Ribuan wisatawan dari berbagai daerah membatalkan kunjungannya ke sejumlah obyek wisata di lereng Gunung Slamet di Kabupaten Banyumas, Jawa Tengah. Pembatalan kunjungan dipicu informasi yang tidak jelas dan masif di sejumlah media sosial mengenai aktivitas vulkanik gunung tertinggi di Jawa Tengah tersebut sejak sepuluh hari terakhir.
Dari pantauan Kompas, kompleks Lokawisata Baturaden yang berada di lereng selatan Gunung Slamet, Jumat (21/3), tampak sepi. Hanya ada beberapa wisatawan yang berkunjung, sebagian besar berasal dari wilayah Banyumas.
”Informasi seputar aktivitas Gunung Slamet harus diakui mulai menurunkan jumlah pengunjung yang datang ke Baturaden. Indikasinya sudah terlihat sejak pekan ini,” ujar Sekretaris Unit Pelaksana Teknis Lokawisata Baturaden Kusmantono.
Kunjungan wisatawan anjlok, baik pada hari libur maupun hari kerja. Dia mencontohkan, pada hari Minggu (16/3), jumlah pengunjung Baturaden hanya sekitar 900 orang. Padahal, pada kondisi normal kunjungan bisa mencapai 2.000 orang.
Adapun pada hari kerja, jumlah kunjungan wisatawan berkisar 400-500 orang per hari. Namun, sejak lima hari terakhir anjlok menjadi 200 orang saja.
Selain Lokawisata Baturaden, beberapa obyek wisata lain, seperti Pancuran Telu dan Pancuran Pitu, juga sepi pengunjung. Padahal, jarak kedua obyek wisata ini masih pada radius aman, yakni 3-6 kilometer dari puncak gunung. Radius steril yang ditetapkan Pusat Vulkanologi dan Mitigasi Bencana Geologi saat ini hanya 2 kilometer dari puncak gunung.
Informasi media sosial
Kusmantono mengatakan, salah satu penyebab turunnya jumlah pengunjung adalah ramainya informasi tentang Gunung Slamet di media sosial seperti Twitter dan Facebook. Namun, yang menjadi masalah, informasi yang beredar di media sosial tersebut justru sering kali terlalu berlebihan dan tidak jelas sumbernya.
”Ini yang menyebabkan banyak orang membatalkan kunjungannya ke Baturaden. Kalau pemberitaan di media massa, cetak maupun elektronik, sampai sekarang masih batas wajar dan berdasar fakta,” katanya.

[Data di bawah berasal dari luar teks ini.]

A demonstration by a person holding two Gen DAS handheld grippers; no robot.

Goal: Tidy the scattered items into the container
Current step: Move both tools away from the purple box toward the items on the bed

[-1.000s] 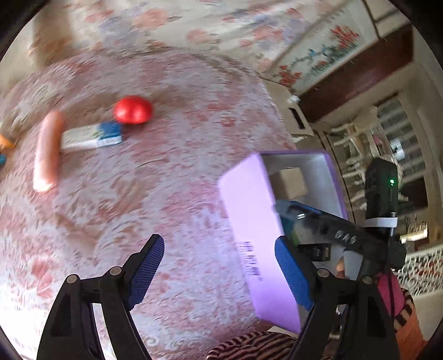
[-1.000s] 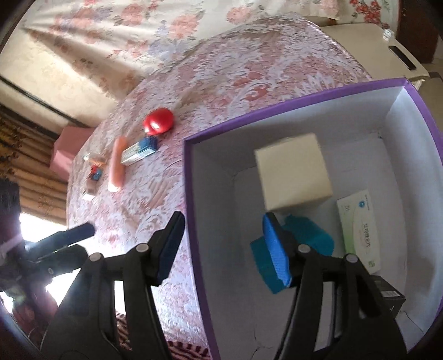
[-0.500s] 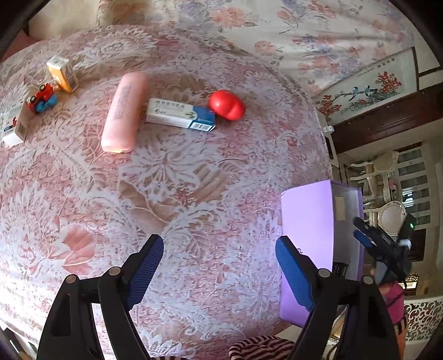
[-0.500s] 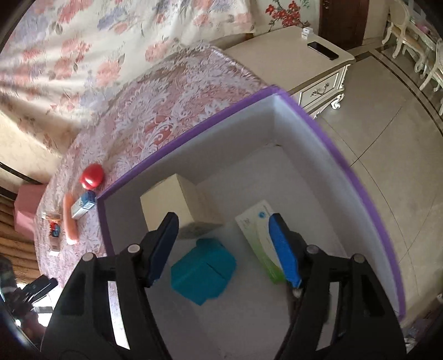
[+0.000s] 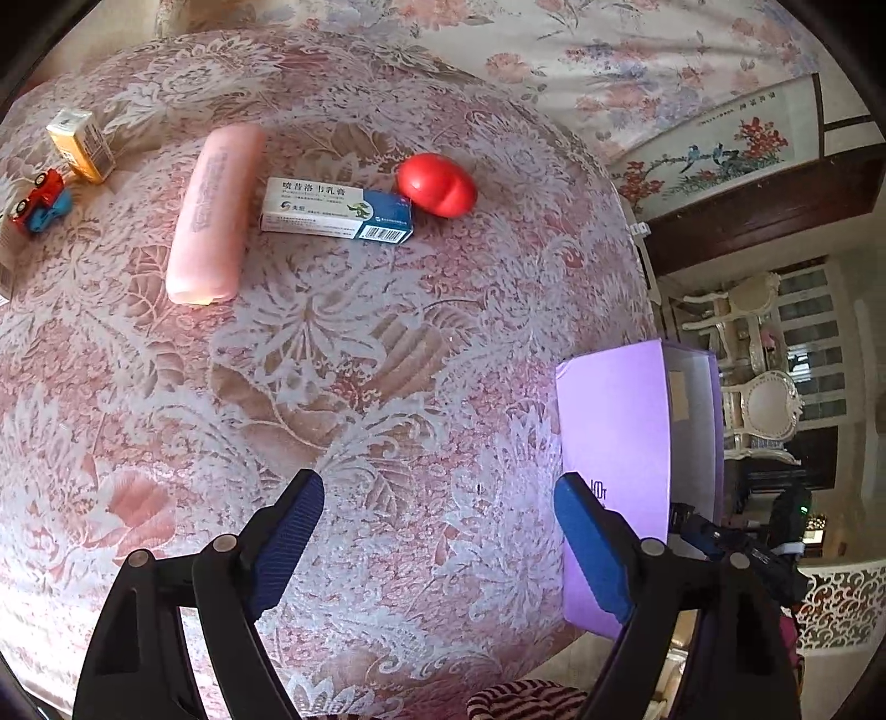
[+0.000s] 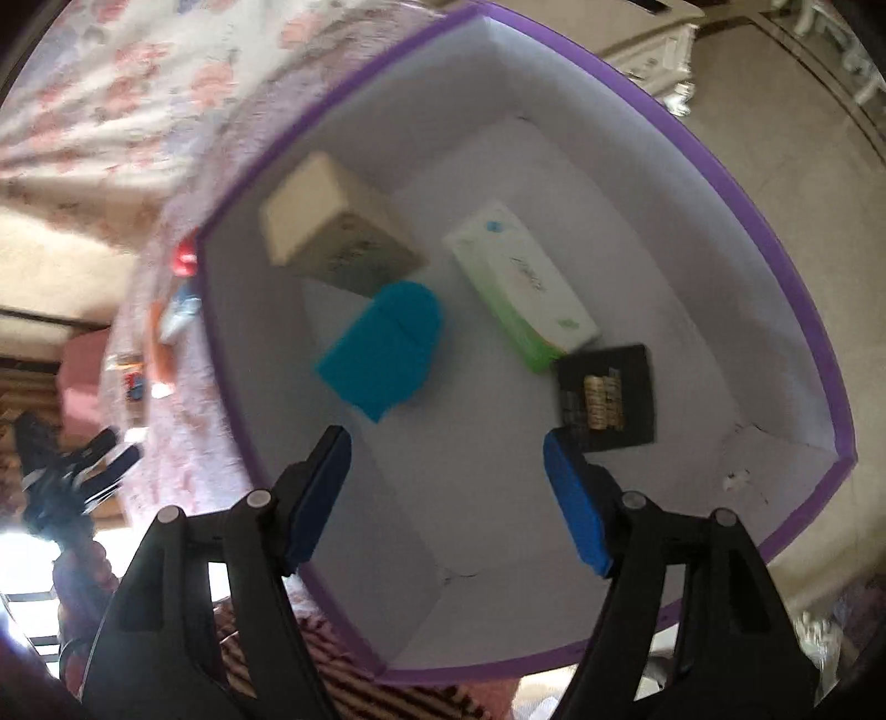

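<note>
On the round floral table (image 5: pixel 343 387) lie a red tomato-like toy (image 5: pixel 437 184), a white-and-blue medicine box (image 5: pixel 338 210), a long pink case (image 5: pixel 213 213), a yellow box (image 5: pixel 80 145) and a small red-and-blue toy car (image 5: pixel 40 200). My left gripper (image 5: pixel 437 545) hovers over bare cloth well short of them, its jaws opening, nothing between them. The purple container (image 6: pixel 786 260) stands at the table's right edge (image 5: pixel 614 459). My right gripper (image 6: pixel 447 498) hangs above its inside, jaws opening and empty. Inside lie a beige box (image 6: pixel 326 227), a teal box (image 6: pixel 387 349), a white-green box (image 6: pixel 523 288) and a black card (image 6: pixel 609 393).
A flowered sofa or wall cloth (image 5: pixel 554 50) stands behind the table. White chairs (image 5: pixel 769 410) and a cream cabinet (image 6: pixel 664 50) lie beyond the container on the right. A striped cushion (image 5: pixel 526 703) sits at the table's near edge.
The left gripper swung away from the purple container toward the scattered items, which now sit closer and sharper. The right gripper moved over the container's inside, rolled, and its jaws widened.
</note>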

Justru informasi di media sosial, kata dia, yang lebih banyak biasnya. Parahnya lagi, masyarakat lebih banyak mendapat informasi dari media-media seperti itu.

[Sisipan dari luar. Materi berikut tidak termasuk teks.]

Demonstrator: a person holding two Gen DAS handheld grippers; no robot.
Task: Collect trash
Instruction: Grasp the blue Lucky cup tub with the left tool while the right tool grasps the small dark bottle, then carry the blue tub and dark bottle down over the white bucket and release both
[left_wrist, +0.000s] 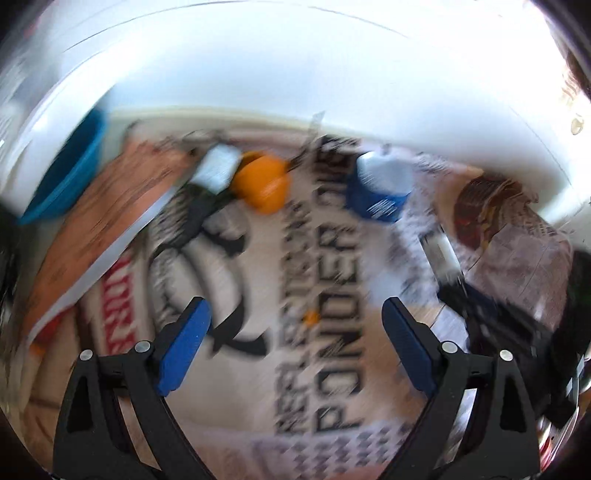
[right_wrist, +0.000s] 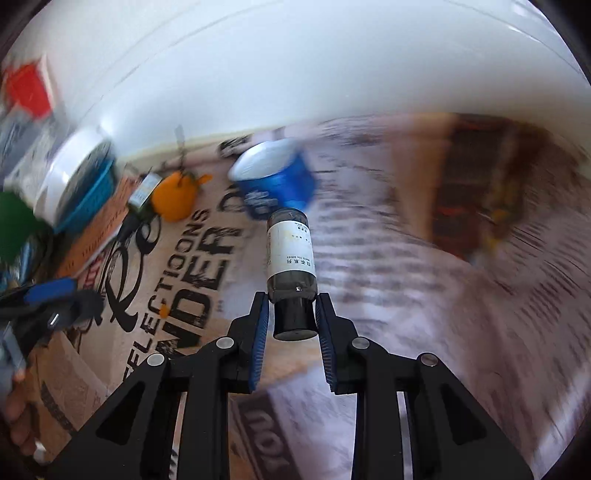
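Right gripper (right_wrist: 290, 317) clamped on dark cap end of bottle (right_wrist: 290, 251), centre frame, bottle pointing away over newspaper (right_wrist: 424, 295). Left gripper (left_wrist: 297, 332) wide open, nothing between pads, above newspaper. Blue cup (right_wrist: 275, 181) lying on side, upper centre; orange (right_wrist: 175, 199) left of it.

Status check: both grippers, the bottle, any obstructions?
Right gripper shut on small dark bottle, cap end between pads. Left gripper open, empty, over newspaper. Nothing blocking.
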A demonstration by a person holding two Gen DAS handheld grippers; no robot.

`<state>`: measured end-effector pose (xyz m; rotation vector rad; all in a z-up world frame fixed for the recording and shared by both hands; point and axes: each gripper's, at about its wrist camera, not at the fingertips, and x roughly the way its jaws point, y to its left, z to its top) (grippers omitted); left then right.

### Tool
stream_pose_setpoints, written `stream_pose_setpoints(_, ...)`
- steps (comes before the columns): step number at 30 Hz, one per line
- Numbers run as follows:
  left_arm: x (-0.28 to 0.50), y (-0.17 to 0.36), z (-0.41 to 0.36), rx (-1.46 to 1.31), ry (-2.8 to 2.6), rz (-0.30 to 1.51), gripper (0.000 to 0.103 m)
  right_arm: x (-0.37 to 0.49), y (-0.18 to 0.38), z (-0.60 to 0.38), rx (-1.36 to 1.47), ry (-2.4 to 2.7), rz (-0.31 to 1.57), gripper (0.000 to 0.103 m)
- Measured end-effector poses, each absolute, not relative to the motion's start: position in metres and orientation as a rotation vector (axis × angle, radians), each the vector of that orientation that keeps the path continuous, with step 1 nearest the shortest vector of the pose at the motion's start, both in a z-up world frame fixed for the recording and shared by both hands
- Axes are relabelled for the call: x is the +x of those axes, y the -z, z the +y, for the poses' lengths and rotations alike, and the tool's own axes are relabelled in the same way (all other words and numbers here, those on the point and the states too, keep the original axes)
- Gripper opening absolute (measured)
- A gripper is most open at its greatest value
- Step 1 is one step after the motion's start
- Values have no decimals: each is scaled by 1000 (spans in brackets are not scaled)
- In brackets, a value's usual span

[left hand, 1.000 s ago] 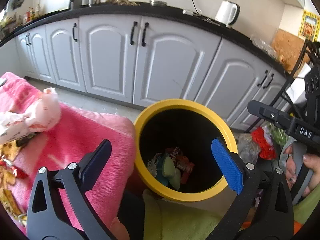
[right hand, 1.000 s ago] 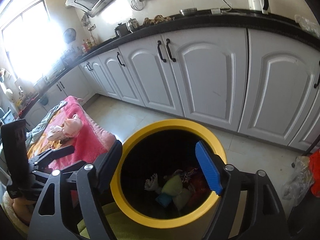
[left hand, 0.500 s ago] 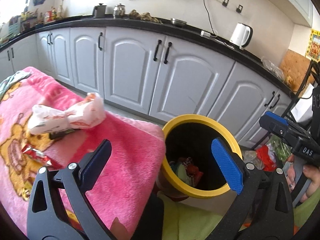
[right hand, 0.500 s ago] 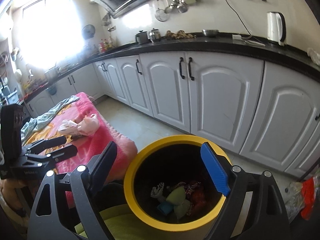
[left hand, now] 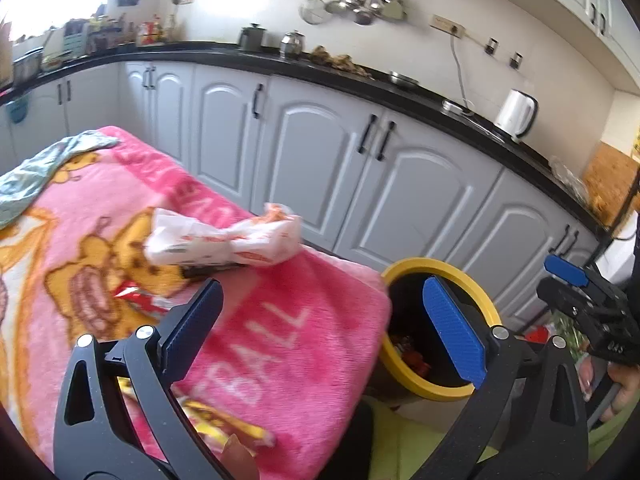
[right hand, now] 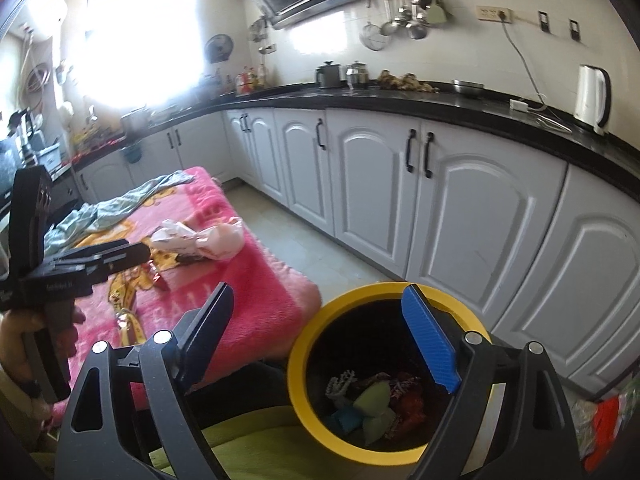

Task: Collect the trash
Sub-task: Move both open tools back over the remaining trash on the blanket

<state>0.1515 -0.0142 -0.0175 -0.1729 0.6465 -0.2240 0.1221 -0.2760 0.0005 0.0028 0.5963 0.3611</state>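
- Here, left claw [left hand: 324, 320] jaws wide apart, nothing between the blue pads; it hangs over the near part of the pink blanket [left hand: 280, 320], aimed down at a slant.
- Right claw [right hand: 320, 336] also spread wide, empty; through its gap shows the yellow-rimmed bin [right hand: 304, 392] and the blanket's edge.
- Trash on the blanket: a crumpled white-and-orange wrapper [left hand: 224, 238] lying on its side near the far edge; a dark flat wrapper [left hand: 208, 270] partly tucked under it; a red wrapper [left hand: 134, 294] just beside that, toward the left claw's dark finger.
- More yellow printed packaging [left hand: 212, 420] lies close below the left claw, partly hidden by its frame.
- Bin stands on the floor, just beside the blanket's corner, touching or nearly so; cannot tell which.
- Inside the bin: pale green pieces [right hand: 372, 400], a blue scrap [right hand: 346, 416], red wrappers [right hand: 408, 404], a small white item [right hand: 338, 384].
- A light blue-green cloth [right hand: 116, 208] is bunched at the blanket's far end.
- Behind: white cabinet doors [right hand: 376, 184] under a black desk [right hand: 400, 102], a white kettle [right hand: 592, 98] on it.
- From the right wrist view, a hand [right hand: 24, 344] grips the left tool's handle.
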Motion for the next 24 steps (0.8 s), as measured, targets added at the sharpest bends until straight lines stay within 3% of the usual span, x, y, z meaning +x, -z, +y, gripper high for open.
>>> stream_pose_setpoints(24, 135, 23, 91, -268, 5, 624, 92, 132, -3, -157, -164, -584, 597, 84)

Sejak media sosial ramai memperbincangkan aktivitas Gunung Slamet yang statusnya sejak Senin (10/3/2014) dinaikkan dari aktif normal (level I) menjadi Waspada (level II), Kusmantono mengaku banyak mendapat pertanyaan mengenai kebenaran informasi tersebut. Kebanyakan menanyakan aman tidaknya Baturaden dikunjungi.
Menanggapi pertanyaan tersebut, dia menyampaikan bahwa Baturaden aman dikunjungi. Pasalnya, aktivitas gunung belum mengkhawatirkan. Selain itu, jarak antara puncak Slamet dan Baturaden juga cukup jauh, berkisar 6-7 kilometer.
Suswantono (35), salah satu pengelola agen wisata di Purwokerto, menuturkan, rombongan wisata dari Boyolali sebanyak 400 orang membatalkan rencana kunjungan mereka, Minggu (16/3/2014).
”Kepada panitia rombongan, kami sudah jelaskan Baturaden aman dikunjungi. Tapi, nyatanya, mereka tetap membatalkan kunjungan karena khawatir terjadi sesuatu dengan Gunung Slamet,” ujarnya.
Sepinya kunjungan wisata dikeluhkan sejumlah pedagang di obyek-obyek wisata tersebut. Wahyudi (25), pedagang cendera mata di Lokawisata Baturaden, mengaku, selama sepekan terakhir jarang ada pembeli. ”Sejak seminggu ini omzet menurun drastis. Biasanya pada akhir pekan banyak wisatawan asal Jakarta yang berkunjung ke sini, tetapi sejak seminggu terakhir tidak ada,” kata dia.
Saat normal, dia mengaku bisa meraup pendapatan hingga Rp 150.000 per hari. Namun, kini paling banyak hanya Rp 50.000.